History Compass
- Discipline: History
- Language: English
- Edited by: Projit B. Mukharji

Publication details
- History: 2003-present
- Publisher: Wiley-Blackwell
- Frequency: Monthly

Standard abbreviations
- ISO 4: Hist. Compass

Indexing
- ISSN: 1478-0542 (print) 1478-0542 (web)
- LCCN: 2007252533
- OCLC no.: 949804183

Links
- Journal homepage; Online access; Online archive;

= History Compass =

History Compass is a peer-reviewed online-only academic journal published by Wiley-Blackwell. Originally launched in association with the Institute of Historical Research (London), its aim is to "solve the problem of keeping up with new developments in history by providing historians with regularly updated overviews of the important trends, debates, resources and publications in the field...combining a current awareness service with a survey journal for lecturers, researchers, and advanced students of history."
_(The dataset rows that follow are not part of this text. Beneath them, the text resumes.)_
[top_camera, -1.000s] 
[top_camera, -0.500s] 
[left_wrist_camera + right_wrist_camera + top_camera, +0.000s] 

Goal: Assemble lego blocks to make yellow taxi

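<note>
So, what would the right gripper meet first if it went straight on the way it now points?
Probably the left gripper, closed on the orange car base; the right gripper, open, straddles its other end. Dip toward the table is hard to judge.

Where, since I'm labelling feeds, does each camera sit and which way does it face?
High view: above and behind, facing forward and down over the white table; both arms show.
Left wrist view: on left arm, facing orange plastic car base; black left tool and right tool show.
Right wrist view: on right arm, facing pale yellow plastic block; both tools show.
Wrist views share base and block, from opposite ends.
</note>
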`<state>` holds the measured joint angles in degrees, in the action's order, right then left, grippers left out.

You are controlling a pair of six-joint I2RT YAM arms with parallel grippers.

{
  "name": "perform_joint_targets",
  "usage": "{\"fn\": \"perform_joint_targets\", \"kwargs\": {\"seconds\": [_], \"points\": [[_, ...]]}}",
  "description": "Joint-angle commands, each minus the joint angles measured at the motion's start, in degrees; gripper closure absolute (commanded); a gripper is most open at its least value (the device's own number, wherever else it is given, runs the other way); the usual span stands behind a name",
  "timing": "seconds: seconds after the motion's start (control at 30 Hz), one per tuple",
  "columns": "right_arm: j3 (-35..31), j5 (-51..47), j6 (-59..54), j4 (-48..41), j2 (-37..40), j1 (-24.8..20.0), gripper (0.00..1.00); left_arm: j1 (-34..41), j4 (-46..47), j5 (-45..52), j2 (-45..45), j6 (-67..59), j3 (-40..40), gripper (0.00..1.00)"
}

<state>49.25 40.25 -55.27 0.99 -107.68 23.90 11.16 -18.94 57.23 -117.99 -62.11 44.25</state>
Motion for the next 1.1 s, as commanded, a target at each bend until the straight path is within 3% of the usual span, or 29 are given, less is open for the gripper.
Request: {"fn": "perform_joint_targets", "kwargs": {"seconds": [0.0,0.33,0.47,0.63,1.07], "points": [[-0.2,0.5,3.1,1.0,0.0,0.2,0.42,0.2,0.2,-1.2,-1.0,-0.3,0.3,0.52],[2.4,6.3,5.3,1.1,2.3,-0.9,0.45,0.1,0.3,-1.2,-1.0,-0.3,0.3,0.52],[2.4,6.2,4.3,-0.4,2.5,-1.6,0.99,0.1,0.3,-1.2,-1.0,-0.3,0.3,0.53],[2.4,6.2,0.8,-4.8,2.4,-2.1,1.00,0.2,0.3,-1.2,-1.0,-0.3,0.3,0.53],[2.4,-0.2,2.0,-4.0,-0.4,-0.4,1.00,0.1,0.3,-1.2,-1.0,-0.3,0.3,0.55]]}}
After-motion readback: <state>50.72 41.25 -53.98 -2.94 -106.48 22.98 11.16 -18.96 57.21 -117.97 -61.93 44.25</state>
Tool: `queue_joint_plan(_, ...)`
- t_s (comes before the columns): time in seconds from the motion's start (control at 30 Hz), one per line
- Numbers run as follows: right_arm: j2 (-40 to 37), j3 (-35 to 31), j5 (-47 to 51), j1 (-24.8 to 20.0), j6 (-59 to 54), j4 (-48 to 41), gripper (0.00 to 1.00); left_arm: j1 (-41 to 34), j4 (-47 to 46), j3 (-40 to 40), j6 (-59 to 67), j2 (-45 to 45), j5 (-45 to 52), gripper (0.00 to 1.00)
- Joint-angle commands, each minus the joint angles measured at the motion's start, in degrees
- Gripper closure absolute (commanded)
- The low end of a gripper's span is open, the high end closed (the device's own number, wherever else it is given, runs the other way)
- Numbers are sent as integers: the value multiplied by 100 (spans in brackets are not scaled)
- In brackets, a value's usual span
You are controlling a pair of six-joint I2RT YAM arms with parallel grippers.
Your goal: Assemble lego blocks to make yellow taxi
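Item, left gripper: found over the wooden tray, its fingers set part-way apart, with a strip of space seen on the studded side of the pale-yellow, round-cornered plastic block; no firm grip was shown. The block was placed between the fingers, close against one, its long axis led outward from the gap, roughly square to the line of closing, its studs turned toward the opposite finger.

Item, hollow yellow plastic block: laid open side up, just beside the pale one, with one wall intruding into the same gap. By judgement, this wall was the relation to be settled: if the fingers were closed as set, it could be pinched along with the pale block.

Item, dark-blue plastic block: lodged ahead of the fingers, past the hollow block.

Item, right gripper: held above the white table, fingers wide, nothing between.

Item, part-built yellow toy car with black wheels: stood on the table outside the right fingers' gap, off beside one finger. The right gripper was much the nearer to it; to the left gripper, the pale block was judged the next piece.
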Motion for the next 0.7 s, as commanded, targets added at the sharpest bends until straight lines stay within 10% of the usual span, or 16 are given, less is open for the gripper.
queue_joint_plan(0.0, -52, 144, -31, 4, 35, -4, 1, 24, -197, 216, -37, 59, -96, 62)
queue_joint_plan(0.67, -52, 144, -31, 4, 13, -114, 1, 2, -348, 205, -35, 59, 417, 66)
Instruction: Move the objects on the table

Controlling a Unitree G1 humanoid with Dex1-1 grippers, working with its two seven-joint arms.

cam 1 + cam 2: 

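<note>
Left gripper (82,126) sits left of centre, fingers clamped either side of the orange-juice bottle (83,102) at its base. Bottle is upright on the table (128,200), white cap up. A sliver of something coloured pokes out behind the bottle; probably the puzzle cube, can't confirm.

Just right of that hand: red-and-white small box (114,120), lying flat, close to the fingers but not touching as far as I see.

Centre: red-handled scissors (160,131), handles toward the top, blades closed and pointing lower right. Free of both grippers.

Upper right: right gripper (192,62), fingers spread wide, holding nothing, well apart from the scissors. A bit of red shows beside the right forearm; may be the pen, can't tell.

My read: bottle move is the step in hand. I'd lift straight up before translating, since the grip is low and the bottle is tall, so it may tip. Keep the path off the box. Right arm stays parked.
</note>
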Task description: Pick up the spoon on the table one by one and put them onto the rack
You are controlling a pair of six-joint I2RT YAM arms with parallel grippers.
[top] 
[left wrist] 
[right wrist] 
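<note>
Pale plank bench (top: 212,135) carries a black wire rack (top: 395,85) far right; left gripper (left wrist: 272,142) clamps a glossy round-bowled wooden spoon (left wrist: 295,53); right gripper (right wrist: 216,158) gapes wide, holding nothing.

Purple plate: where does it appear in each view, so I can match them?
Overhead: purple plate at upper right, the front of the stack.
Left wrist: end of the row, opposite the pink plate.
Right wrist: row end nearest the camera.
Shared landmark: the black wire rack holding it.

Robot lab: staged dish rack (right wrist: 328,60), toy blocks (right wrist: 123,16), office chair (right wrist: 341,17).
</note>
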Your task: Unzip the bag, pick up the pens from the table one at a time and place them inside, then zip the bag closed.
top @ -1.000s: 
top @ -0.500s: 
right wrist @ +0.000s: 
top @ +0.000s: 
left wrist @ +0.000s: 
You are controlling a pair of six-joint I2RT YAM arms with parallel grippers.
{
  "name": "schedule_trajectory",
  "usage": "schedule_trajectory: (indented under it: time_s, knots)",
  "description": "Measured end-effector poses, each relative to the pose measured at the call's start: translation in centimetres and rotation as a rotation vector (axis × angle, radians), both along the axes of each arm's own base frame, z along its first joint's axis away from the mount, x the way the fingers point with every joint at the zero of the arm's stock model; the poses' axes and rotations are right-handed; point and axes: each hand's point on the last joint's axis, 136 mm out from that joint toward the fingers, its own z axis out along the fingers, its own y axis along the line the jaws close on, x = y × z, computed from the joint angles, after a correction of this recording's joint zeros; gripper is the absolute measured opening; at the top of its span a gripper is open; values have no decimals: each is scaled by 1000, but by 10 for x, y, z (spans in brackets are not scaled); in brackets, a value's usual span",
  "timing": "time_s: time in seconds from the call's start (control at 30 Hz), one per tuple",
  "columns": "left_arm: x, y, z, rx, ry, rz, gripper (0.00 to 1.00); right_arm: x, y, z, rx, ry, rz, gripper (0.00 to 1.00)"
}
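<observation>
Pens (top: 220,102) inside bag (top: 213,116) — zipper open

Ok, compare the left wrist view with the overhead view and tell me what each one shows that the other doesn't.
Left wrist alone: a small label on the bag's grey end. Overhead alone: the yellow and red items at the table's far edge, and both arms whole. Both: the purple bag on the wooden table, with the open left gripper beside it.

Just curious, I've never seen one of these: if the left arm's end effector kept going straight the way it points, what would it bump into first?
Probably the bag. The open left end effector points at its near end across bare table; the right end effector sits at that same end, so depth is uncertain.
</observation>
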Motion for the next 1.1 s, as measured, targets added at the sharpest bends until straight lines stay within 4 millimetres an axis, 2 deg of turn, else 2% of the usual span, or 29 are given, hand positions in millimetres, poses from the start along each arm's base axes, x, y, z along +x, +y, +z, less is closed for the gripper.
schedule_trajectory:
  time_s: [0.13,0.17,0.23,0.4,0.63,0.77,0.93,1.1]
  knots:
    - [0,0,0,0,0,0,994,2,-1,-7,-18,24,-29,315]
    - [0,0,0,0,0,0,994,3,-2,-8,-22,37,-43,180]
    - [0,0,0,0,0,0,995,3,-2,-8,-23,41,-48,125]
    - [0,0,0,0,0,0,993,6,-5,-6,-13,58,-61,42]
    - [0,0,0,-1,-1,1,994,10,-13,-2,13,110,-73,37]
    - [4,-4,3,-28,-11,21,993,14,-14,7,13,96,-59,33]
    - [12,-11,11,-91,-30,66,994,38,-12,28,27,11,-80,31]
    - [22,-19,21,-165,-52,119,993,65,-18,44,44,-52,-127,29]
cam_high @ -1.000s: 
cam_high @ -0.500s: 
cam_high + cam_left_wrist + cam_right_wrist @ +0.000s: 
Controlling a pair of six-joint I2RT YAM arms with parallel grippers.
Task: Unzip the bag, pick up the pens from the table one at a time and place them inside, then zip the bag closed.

Launched in 2003, within three years it had become a leading high-profile peer-reviewed electronic journal for history, featuring more than 100 new articles per year and its site routinely receiving 300,000 hits a month.

The editor-in-chief is historian Projit B. Mukharji, of the University of Pennsylvania (2018–present).

The founding editor-in-chief was the late Mark Kishlansky, of Harvard University (2003–2008), followed by Felice Lifshitz, of the University of Alberta (2008–2013); and Laura Smoller, of the University of Rochester (2013–2018). The journal has benefited from a close association with the American Historical Association, which for a time offered its members a free six-month trial. The journal also offered a now-defunct graduate essay prize, the results of which were to be announced at the AHA's annual meeting.